June 22, 2009 · Leave a Comment

To continue from last time, you can show that \displaystyle f(m):= \sum_{i=1}^{m-1}\left(\frac{i}{m}\right)^m < 1 for all m by thinking of the sum of powers of integers as a lower sum of a Riemann integral.

Here I am interested in finding \displaystyle \lim_{m \rightarrow \infty} f(m). This article evaluates the limit as an illustration of the Euler-Maclaurin formula. But if all you cared about is finding the limit, then it can be done much more simply.
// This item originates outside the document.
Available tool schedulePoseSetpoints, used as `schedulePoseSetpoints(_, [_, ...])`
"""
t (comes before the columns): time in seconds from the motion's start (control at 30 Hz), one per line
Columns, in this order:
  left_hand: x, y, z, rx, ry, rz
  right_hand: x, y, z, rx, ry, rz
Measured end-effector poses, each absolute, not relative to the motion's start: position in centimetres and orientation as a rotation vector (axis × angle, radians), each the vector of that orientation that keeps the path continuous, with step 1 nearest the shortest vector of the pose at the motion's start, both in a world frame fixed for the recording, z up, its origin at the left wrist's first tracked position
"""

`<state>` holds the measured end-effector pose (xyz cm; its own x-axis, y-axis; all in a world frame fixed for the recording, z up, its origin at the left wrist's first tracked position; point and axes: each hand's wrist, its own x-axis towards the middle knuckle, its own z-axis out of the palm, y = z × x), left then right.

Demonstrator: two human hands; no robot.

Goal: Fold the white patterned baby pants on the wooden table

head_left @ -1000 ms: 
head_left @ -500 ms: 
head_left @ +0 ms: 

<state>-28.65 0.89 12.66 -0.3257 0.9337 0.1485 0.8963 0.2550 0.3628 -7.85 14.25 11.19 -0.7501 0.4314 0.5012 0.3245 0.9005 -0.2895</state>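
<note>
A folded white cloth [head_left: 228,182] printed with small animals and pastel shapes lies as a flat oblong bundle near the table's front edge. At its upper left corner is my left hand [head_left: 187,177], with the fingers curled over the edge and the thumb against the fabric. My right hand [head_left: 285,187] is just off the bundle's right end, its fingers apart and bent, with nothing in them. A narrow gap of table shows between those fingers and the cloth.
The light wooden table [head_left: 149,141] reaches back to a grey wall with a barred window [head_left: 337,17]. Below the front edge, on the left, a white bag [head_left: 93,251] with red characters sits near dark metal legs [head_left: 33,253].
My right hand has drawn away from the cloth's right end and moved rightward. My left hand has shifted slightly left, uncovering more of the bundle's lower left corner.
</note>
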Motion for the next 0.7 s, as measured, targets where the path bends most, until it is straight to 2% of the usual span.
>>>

First thing to notice is that m shows up in 3 different places in the sum, each individual m ‘pulls’ in a different direction. We are trying to find how the three pulls ‘balance’ to give an interesting sum. So to get insight, let’s generalize by using different variables, and if necessary we will set two of them equal to each other.

    \displaystyle \sum_{i=1}^{t-1} \left(\frac{i}{n}\right)^m

Sum of powers are generally difficult and so if I want to make progress I should try to get the index i in the exponent. First I will flip the sum over. To do this I need to set t=n.

    \displaystyle \sum_{i=1}^{n-1} \left(\frac{i}{n}\right)^m = \sum_{i=1}^{n-1} \left(1-\frac{i}{n}\right)^m

Anticipating an exponential, let’s write this as

    \displaystyle \sum_{i=1}^{n-1} \left(\left(1-\frac{i}{n}\right)^n\right)^{m/n}

Now if you let m \rightarrow \infty, then it will drag the sum down to 0, and on the other hand n \rightarrow \infty will take the sum to \infty. So there is a possibility of something interesting when both go to \infty together (i.e. linearly with respect to each other). In fact let \displaystyle \frac{m}{n} = c > 0 . Then letting n \rightarrow \infty, the sum becomes

    \displaystyle \lim_{n \rightarrow \infty} \sum_{i=1}^{n-1}\left(\frac{i}{n}\right)^{cn} = \sum_{i=1}^{\infty} e^{-ic} = \frac{e^{-c}}{1-e^{-c}}.

For the original problem, c=1 and so the limit is \displaystyle \frac{1}{e-1} which gives the useful estimate

    \displaystyle \sum_{i=1}^{m-1} i^m \approx \frac{m^m}{e-1}.

In fact for arbitrary integers n,m we get the following estimate

    \displaystyle \sum_{i=1}^{n-1} i^m \approx \frac{n^m e^{-m/n}}{1-e^{-m/n}}.

This estimate is particularly good for large values of m (how large?). For small values of m, we may as well use the Riemann sum estimate \displaystyle \frac{n^{m+1}}{m+1}.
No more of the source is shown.